[Task instructions] Using the records below, output the stretch that opens with the line containing "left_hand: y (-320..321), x" and closes with the line containing "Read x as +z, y", exactly and including both lines, with nothing more.

[Listed entries]

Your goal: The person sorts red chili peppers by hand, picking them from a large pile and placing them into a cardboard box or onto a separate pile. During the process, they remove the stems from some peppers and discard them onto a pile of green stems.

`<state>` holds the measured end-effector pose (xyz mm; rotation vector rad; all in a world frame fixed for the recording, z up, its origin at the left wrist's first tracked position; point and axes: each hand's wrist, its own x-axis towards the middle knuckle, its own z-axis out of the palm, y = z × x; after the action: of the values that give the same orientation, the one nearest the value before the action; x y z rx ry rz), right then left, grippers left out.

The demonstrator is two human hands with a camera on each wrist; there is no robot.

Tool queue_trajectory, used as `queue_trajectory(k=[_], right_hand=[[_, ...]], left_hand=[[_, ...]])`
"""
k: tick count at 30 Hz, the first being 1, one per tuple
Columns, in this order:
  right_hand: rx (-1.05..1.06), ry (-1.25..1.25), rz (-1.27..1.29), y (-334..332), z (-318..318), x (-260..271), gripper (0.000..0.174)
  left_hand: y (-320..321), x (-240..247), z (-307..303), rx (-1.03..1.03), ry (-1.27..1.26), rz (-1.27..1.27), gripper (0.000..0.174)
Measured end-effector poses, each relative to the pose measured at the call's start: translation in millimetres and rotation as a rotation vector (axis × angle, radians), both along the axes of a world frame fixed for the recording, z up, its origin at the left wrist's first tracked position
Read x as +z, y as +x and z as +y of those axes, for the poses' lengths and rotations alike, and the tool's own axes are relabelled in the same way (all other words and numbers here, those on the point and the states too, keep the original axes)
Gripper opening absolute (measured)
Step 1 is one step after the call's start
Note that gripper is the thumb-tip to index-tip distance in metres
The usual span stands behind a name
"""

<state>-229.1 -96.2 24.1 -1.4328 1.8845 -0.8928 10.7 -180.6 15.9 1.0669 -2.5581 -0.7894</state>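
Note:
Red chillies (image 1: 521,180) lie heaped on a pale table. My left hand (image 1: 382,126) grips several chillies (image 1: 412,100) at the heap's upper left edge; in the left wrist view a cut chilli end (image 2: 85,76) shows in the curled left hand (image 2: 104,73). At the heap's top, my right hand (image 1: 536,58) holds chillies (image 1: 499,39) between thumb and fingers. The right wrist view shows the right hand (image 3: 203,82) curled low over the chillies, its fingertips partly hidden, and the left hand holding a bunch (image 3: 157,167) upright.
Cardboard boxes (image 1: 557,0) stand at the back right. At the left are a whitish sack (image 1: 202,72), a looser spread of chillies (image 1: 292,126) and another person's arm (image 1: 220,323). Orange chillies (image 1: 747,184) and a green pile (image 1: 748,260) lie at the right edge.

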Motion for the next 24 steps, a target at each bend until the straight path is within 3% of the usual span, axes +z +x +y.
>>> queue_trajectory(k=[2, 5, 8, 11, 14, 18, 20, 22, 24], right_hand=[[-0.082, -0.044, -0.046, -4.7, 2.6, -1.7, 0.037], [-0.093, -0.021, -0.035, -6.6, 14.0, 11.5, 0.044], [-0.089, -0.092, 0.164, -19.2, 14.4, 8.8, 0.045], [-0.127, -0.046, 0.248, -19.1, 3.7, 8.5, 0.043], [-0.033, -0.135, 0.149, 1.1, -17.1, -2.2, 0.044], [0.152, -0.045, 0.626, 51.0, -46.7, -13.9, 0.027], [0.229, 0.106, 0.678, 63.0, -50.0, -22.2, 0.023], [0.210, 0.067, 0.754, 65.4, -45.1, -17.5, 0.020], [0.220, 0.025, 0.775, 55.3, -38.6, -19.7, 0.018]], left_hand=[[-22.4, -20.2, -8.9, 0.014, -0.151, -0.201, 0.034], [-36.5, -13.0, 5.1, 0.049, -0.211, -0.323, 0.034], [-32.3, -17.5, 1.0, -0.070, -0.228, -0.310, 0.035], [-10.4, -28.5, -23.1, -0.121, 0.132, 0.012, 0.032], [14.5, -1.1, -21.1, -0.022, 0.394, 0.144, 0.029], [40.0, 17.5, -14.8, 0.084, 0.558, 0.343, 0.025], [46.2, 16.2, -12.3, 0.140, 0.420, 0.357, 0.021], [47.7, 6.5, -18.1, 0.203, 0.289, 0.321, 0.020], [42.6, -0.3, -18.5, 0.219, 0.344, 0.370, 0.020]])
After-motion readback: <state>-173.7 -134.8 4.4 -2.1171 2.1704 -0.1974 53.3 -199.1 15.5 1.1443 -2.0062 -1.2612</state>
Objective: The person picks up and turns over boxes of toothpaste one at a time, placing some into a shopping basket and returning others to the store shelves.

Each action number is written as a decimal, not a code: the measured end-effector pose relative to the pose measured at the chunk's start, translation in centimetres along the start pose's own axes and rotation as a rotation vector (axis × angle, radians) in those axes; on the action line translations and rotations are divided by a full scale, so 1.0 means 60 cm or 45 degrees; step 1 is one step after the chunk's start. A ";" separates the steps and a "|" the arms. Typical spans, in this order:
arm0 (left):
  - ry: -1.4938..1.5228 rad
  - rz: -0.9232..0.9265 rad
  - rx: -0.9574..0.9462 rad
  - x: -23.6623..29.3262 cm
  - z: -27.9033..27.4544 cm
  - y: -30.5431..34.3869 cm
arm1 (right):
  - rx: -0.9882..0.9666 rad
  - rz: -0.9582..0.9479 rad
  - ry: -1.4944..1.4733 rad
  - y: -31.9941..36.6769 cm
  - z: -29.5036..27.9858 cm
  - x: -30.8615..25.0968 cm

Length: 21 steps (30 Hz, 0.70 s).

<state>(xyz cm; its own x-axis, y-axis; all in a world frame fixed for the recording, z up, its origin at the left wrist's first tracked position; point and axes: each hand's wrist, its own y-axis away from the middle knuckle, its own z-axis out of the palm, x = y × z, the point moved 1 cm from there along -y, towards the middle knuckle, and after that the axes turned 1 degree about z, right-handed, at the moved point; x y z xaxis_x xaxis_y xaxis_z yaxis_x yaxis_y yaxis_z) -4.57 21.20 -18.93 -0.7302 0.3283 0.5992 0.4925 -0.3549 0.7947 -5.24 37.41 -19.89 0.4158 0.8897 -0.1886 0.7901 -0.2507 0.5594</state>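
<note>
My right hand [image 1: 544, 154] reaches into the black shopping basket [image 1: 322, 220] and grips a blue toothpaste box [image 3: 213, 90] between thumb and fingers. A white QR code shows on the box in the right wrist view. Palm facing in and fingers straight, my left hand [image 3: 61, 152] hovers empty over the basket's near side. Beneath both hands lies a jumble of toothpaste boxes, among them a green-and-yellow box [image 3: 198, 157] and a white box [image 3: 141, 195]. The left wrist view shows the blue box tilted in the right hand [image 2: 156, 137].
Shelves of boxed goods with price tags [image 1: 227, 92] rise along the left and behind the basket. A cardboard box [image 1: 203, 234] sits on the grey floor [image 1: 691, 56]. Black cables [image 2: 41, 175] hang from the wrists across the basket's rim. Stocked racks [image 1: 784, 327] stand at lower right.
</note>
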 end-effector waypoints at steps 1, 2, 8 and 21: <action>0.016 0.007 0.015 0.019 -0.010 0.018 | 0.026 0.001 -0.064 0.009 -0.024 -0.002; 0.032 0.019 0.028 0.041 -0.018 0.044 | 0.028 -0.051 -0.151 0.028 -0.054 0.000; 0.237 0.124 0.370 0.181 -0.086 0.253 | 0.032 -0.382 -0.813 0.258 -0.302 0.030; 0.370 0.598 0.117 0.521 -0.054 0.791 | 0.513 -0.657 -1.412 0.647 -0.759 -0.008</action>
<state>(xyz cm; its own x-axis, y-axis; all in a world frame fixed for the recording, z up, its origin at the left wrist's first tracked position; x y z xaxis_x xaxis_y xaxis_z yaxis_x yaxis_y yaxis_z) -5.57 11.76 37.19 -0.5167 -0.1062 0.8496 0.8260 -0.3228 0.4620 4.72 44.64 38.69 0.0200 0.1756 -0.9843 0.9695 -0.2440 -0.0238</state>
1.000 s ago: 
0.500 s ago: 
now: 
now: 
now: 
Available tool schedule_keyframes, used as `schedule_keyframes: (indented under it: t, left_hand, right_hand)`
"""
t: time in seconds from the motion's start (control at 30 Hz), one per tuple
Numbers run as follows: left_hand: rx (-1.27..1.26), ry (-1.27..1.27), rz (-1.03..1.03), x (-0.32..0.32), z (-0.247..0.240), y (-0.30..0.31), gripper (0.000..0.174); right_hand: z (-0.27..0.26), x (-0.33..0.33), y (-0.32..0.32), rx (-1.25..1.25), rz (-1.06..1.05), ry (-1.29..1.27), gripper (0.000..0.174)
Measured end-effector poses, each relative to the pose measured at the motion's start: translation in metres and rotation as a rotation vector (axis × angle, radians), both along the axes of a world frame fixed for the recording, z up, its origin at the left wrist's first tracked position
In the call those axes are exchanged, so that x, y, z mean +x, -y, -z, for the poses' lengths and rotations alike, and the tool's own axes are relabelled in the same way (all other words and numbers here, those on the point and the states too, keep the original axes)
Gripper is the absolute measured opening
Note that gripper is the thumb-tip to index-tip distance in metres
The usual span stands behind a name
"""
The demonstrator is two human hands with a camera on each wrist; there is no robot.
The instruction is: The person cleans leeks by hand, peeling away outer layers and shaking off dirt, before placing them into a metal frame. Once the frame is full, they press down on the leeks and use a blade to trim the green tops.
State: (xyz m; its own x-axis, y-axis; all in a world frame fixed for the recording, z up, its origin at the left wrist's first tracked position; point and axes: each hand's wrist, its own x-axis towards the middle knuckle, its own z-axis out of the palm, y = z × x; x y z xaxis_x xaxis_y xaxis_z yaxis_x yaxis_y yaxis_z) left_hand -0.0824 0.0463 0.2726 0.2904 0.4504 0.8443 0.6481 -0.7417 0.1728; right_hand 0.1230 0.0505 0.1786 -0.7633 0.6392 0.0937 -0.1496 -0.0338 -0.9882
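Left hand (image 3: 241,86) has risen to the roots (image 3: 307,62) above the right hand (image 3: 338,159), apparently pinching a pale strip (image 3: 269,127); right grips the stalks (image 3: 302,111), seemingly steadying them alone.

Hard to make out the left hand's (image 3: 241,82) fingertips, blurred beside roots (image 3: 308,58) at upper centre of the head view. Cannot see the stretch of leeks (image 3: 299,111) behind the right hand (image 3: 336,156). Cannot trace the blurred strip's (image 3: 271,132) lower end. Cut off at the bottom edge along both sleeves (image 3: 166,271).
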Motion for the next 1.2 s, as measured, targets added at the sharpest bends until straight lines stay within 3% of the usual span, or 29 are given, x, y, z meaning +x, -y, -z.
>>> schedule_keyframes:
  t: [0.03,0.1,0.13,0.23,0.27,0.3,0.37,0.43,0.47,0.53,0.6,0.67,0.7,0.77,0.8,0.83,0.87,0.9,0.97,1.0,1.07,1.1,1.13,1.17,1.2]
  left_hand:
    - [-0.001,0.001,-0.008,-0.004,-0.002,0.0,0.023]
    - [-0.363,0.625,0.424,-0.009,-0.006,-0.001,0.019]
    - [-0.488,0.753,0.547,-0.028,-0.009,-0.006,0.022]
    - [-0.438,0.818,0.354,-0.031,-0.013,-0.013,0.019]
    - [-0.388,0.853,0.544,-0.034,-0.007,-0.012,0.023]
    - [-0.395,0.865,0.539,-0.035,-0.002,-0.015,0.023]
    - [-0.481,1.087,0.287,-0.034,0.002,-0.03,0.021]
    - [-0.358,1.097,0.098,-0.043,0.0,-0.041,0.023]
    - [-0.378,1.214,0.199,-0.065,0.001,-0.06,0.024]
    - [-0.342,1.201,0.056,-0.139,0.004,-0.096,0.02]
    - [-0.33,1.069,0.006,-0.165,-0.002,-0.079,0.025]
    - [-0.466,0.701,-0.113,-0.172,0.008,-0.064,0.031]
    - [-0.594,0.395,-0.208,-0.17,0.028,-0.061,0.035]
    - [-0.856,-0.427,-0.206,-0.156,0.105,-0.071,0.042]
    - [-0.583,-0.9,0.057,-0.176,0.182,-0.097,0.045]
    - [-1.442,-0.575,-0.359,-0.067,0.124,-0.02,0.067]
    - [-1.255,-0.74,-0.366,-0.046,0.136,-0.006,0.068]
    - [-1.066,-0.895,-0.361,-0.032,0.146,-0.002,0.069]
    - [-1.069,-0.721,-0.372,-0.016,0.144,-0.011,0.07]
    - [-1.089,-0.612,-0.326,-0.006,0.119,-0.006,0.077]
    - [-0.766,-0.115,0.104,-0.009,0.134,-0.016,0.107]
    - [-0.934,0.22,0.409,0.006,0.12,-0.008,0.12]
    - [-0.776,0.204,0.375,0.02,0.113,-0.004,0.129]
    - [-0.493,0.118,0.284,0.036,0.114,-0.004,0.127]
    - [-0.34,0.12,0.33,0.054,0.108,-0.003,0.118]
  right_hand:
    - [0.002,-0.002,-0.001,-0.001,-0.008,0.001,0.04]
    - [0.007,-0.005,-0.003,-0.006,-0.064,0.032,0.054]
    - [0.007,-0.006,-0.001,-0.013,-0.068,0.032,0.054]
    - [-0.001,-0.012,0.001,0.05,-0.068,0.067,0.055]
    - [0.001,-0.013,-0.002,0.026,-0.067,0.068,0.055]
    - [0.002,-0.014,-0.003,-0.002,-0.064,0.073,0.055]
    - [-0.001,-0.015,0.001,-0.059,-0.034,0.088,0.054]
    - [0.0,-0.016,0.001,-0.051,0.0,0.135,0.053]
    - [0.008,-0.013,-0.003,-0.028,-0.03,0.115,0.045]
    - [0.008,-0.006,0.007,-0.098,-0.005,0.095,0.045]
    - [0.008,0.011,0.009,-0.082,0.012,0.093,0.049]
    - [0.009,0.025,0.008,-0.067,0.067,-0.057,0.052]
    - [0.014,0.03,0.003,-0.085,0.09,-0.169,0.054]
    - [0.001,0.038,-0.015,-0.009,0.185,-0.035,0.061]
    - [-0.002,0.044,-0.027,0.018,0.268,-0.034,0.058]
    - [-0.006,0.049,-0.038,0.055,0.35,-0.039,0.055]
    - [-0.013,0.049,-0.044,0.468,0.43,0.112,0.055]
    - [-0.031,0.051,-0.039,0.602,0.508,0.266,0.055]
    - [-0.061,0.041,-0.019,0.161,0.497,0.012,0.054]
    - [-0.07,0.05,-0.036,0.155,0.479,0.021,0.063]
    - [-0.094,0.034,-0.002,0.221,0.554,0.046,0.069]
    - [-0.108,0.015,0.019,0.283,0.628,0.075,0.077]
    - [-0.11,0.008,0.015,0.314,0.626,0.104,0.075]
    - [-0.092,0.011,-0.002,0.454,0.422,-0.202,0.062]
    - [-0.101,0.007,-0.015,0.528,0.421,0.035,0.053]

[Finished task]
  left_hand: y (-320..321), x (-240..247), z (-307..303), rx (-1.03..1.03), ry (-1.27..1.26), rz (-1.27..1.27), gripper (0.000..0.174)
Measured end-effector poses, each relative to the pose measured at the call's start: translation in millimetres and rotation as a rotation vector (axis × angle, radians), both along the axes of a world frame fixed for the recording, z up, its origin at the left wrist's first tracked position
Read x as +z, y as +x and z as +y of those axes, for the poses' lengths and rotations alike, and the tool's own axes are relabelled in the same way (all other words and numbers here, those on the point and the states too, keep the original axes)

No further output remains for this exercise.